Méditerranée : trois colis de 1 kilo de cocaïne récupérés au milieu des baigneurs en l'espace d'une semaine, il pourrait y en avoir d'autres

Des paquets de cocaïne dérivent jusqu'aux plages catalanes, suscitant l'étonnement. En une semaine, trois colis d'un kilogramme chacun ont été repêchés à Badalona, Tarragone et Sitges. Les autorités, qui suspectent une origine commune, enquêtent sur un possible "lâcher" de trafiquants.

La mer Méditerranée regorge de surprises. Dauphins, baleines, requins : en été, les images des rencontres hors du commun entre les touristes et la faune qui la peuple remplissent les colonnes des sites internet et les flux des réseaux sociaux. Mais parfois, l'étonnement peut franchir un palier supplémentaire. 

Ce mercredi, les médias catalans affirment que des paquets de drogue dérivent jusqu'aux plages du littoral espagnol. Plusieurs d'entre eux ont même été repêchés que ce soit par des baigneurs ou des secouristes, avant d'être confiés aux forces de l'ordre. Jugez plutôt : en l'espace d'une semaine, trois paquets contenant chacun un kilogramme de cocaïne ont été découverts flottant dans l'eau. 

Christ

Le premier d'entre eux a été repêché à Badalona (au nord de Barcelone). Le deuxième a été récupéré dans l'eau à Tarragone, le 13 août, soit une centaine de kilomètres plus au sud. Et le troisième d'entre eux fut saisi à Sitges ce mardi 18 août.

Des paquets que les autorités soupçonnent d'avoir la même origine. Et pour cause : conditionnés de la même façon, ils ont tous la même illustration. À savoir un Christ accompagné du texte "Tu vivras toujours dans le souvenir de tous tes amis" (en espagnol, "Siempre vivirás en el recuerdo de todos tus amigos"). 
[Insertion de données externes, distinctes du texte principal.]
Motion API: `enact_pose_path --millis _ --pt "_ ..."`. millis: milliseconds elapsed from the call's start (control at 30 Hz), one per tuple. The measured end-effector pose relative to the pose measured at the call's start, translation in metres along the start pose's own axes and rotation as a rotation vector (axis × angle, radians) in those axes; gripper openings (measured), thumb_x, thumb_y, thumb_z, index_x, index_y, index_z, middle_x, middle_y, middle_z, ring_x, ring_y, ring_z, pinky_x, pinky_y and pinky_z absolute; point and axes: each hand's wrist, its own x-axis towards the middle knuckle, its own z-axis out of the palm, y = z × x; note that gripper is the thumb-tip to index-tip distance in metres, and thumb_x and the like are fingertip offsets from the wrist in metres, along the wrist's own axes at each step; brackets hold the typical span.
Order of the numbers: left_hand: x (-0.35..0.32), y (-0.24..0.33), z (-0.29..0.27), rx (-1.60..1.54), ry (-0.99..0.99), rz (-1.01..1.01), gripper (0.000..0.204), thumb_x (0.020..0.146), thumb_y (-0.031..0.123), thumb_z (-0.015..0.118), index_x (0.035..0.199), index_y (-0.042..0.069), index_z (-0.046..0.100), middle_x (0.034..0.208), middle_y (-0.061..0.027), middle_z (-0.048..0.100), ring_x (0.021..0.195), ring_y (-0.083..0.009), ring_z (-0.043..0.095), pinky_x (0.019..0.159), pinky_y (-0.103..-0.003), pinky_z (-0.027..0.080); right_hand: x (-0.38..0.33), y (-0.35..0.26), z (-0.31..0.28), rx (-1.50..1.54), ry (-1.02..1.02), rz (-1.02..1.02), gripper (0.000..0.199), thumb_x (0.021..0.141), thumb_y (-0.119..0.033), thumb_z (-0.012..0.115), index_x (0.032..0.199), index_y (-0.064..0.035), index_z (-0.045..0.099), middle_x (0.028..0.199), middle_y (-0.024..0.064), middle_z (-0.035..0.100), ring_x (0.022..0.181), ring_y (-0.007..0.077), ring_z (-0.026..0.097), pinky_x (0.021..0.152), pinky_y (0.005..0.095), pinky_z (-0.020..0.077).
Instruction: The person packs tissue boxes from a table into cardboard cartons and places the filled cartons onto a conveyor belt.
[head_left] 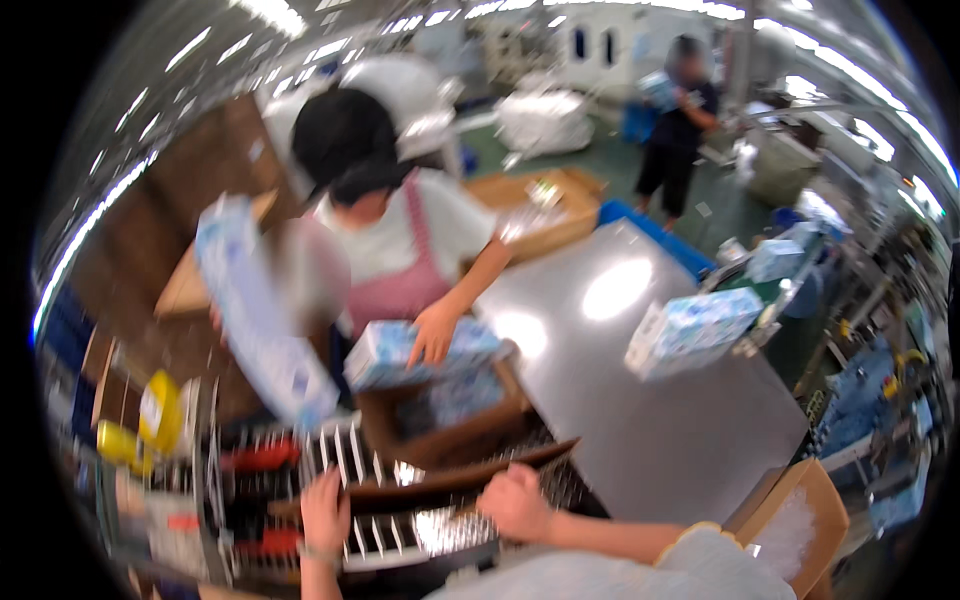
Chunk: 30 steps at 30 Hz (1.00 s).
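A narrow brown piece of cardboard (440, 486) lies crosswise in front of me over the metal rollers; I cannot tell whether it is a folded carton or a flap. My left hand (324, 515) is closed at its left end, with the fingers pointing away from me. Farther right, my right hand (515, 502) is curled into a grip at its near edge. Just beyond stands an open carton (450, 447) with blue-and-white packs inside. A co-worker's hand (436, 330) rests on a blue-and-white pack (385, 352) above that carton.
The co-worker, in a pink apron (405, 295), also has a long pack (262, 310), blurred. A metal table (690, 425) at right bears another pack (695, 330). Below it is an open carton with clear plastic (790, 535). Roller conveyor (355, 455) runs beneath my hands. Another person (680, 130) stands far back.
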Motion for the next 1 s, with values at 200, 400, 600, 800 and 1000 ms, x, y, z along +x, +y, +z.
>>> enact_pose_path --millis 200,400,600,800,1000 --pt "-0.008 -0.019 -0.030 0.222 -0.259 -0.416 0.028 0.095 0.029 0.066 0.084 0.004 0.066 0.077 -0.0222 0.067 0.076 -0.0443 0.065 0.068 -0.052 0.052 0.025 0.027 -0.046 0.269 -0.082 -0.148 0.013 0.067 -0.004 0.064 0.070 -0.0136 0.056 0.077 -0.0014 0.050 0.096 0.0196 0.055 0.112 0.0547 0.0288" --pt "-0.030 -0.006 0.017 -0.068 0.085 -0.518 0.024 0.097 0.018 0.062 0.085 -0.003 0.065 0.084 -0.0280 0.066 0.082 -0.0489 0.063 0.070 -0.055 0.050 0.053 0.126 -0.106 0.434 -0.505 -0.476 0.007 0.066 -0.005 0.066 0.067 -0.0096 0.061 0.073 0.0024 0.056 0.099 0.0246 0.058 0.110 0.0709 0.0250" --pt "0.056 0.173 0.038 -0.276 -0.842 -0.567 0.045 0.101 0.024 0.053 0.139 0.000 0.055 0.123 -0.0281 0.065 0.116 -0.0417 0.062 0.104 -0.048 0.046 0.050 0.099 -0.055 0.190 -0.878 -0.555 0.011 0.074 -0.012 0.060 0.068 -0.0058 0.066 0.074 0.0106 0.061 0.097 0.0303 0.061 0.107 0.0747 0.0251" --pt "-0.036 0.162 0.077 0.063 -0.573 0.523 0.058 0.096 0.034 0.056 0.147 0.008 0.049 0.146 -0.0170 0.053 0.138 -0.0309 0.048 0.104 -0.051 0.045 -0.015 0.109 0.025 0.210 -1.076 -0.608 0.023 0.078 -0.022 0.066 0.095 -0.0085 0.072 0.101 0.0154 0.069 0.102 0.0335 0.064 0.102 0.0595 0.0385" --pt "-0.071 0.118 0.151 0.303 -0.508 0.644 0.064 0.096 0.039 0.054 0.152 0.011 0.042 0.159 -0.0149 0.039 0.144 -0.0331 0.039 0.113 -0.057 0.032 0.107 0.076 -0.013 0.522 -0.050 -0.605 0.036 0.071 -0.016 0.067 0.101 0.0001 0.055 0.104 0.0160 0.053 0.102 0.0350 0.054 0.098 0.0500 0.0425"
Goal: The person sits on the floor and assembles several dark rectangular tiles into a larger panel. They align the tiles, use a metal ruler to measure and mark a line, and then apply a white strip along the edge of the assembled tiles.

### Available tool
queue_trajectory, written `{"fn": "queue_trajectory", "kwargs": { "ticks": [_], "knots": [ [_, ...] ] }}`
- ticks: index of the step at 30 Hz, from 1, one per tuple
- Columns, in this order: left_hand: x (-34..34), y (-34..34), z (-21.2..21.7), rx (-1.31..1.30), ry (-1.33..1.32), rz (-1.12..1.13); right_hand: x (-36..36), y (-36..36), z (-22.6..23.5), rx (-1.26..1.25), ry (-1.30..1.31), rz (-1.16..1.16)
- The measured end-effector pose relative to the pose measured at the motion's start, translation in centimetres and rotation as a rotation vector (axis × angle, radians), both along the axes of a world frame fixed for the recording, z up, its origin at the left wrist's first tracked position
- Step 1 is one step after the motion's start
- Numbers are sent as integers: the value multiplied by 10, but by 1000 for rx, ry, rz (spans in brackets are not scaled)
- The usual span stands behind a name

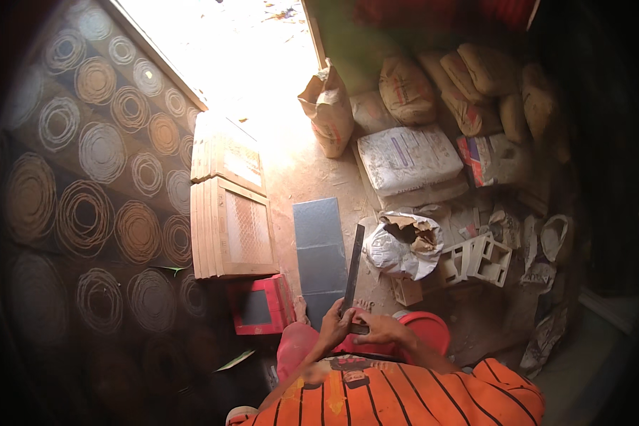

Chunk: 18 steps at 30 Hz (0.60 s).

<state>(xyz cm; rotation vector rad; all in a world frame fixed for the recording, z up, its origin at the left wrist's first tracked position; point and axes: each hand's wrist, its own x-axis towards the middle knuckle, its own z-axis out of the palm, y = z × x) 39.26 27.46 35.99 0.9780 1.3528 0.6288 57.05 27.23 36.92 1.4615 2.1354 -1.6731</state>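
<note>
A long, dark, flat L-shaped bar [354, 266] stands up in front of my body, its long arm pointing away from me. The look is that of a carpenter's square, though I cannot be sure of its kind. My left hand [333, 328] is closed around the lower part of the long arm. At the short arm, my right hand [380, 329] has its fingers and thumb closed on the end. Both hands are above my lap, close to the orange striped shirt [405, 394]. Beyond them a grey panel [318, 245] lies on the floor.
Stacked wooden mesh frames [245, 226] and a red-framed panel [280, 302] stand to the left. A red bucket [433, 328] is by my right forearm. Further right are an open white sack [390, 248], pale hollow blocks [491, 261] and several filled sacks [408, 160].
</note>
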Motion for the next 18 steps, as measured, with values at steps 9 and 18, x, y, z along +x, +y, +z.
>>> {"fn": "queue_trajectory", "kwargs": {
  "ticks": [9, 18],
  "knots": [
    [-183, -5, -71, 46, 265, 20, -59, 5, 8, 37, 133, -277],
    [-332, -59, -316, -271, 319, -122, -103, 13, -21, 111, -108, -228]
  ]
}}
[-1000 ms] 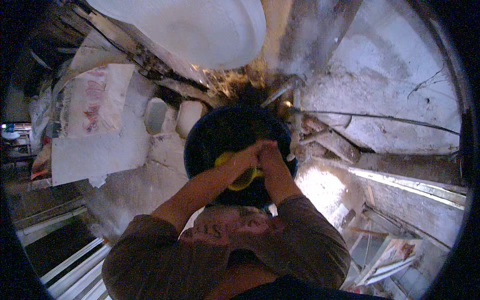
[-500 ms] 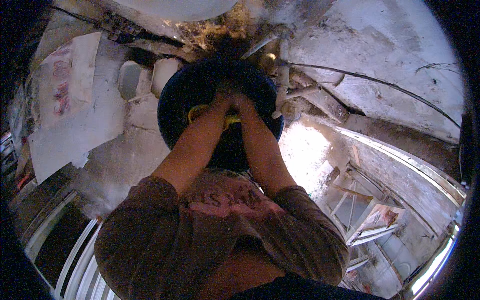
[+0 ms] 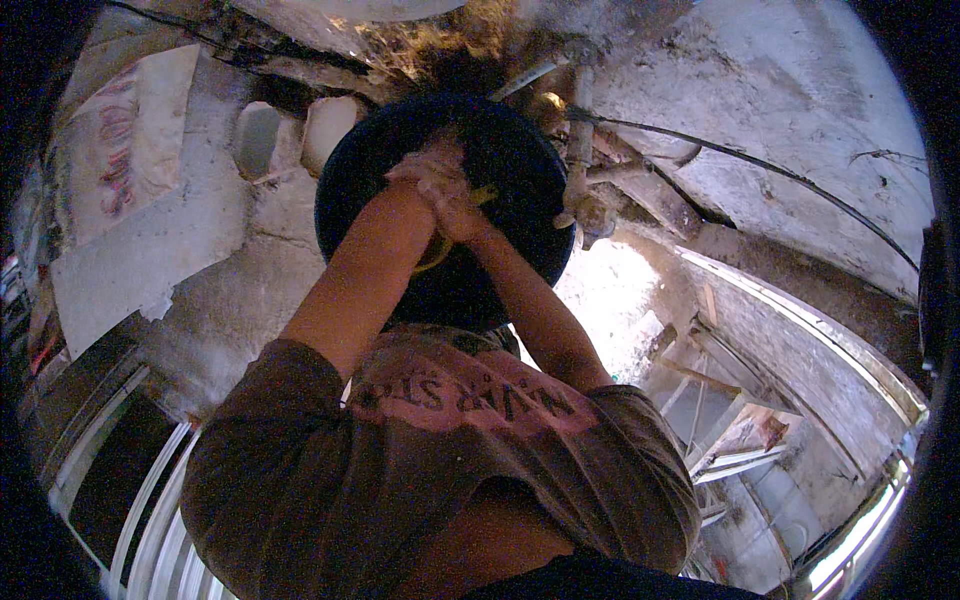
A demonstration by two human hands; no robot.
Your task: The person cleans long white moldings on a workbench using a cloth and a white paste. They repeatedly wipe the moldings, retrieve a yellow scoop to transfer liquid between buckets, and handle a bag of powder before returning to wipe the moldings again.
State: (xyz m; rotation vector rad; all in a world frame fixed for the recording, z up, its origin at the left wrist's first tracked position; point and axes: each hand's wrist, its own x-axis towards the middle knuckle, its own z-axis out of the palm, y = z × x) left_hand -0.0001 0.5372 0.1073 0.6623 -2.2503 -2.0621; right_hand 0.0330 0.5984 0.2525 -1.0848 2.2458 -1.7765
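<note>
— Black plastic, that round tub; it sat on the rough concrete floor, right under both hands.

— And the hands themselves?

— The left hand and right hand were pressed together over the middle of the tub, fingers curled in. They looked closed around something yellow that showed just below the wrists, though how firm the hold was I could not tell.

— What was near them?

— Beyond the fingertips lay a pipe with a tap-like joint, touching or just beside the tub's rim. To the left of the hands stood two pale blocks, and further left a printed sack.

— What might have gone wrong?

— I judged the yellow thing could slip from wet hands and drop into the tub. Leaning hard on one side might also have tipped the tub toward the pipe
</note>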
Un tir groupé qui a déjà connu un précédent. Puisqu'un tout premier paquet avait été découvert par une surfeuse à Castelló le 10 juillet. 

Pour l'heure, les enquêteurs ne savent pas s'il s'agit d'un "lâcher" accidentel ou intentionnel de la part des trafiquants. En revanche, ils peuvent dater le temps que ces fameux colis ont passé dans l'eau. Et selon eux, cela fait deux mois qu'ils dérivent. Et il pourrait y avoir d'autres colis.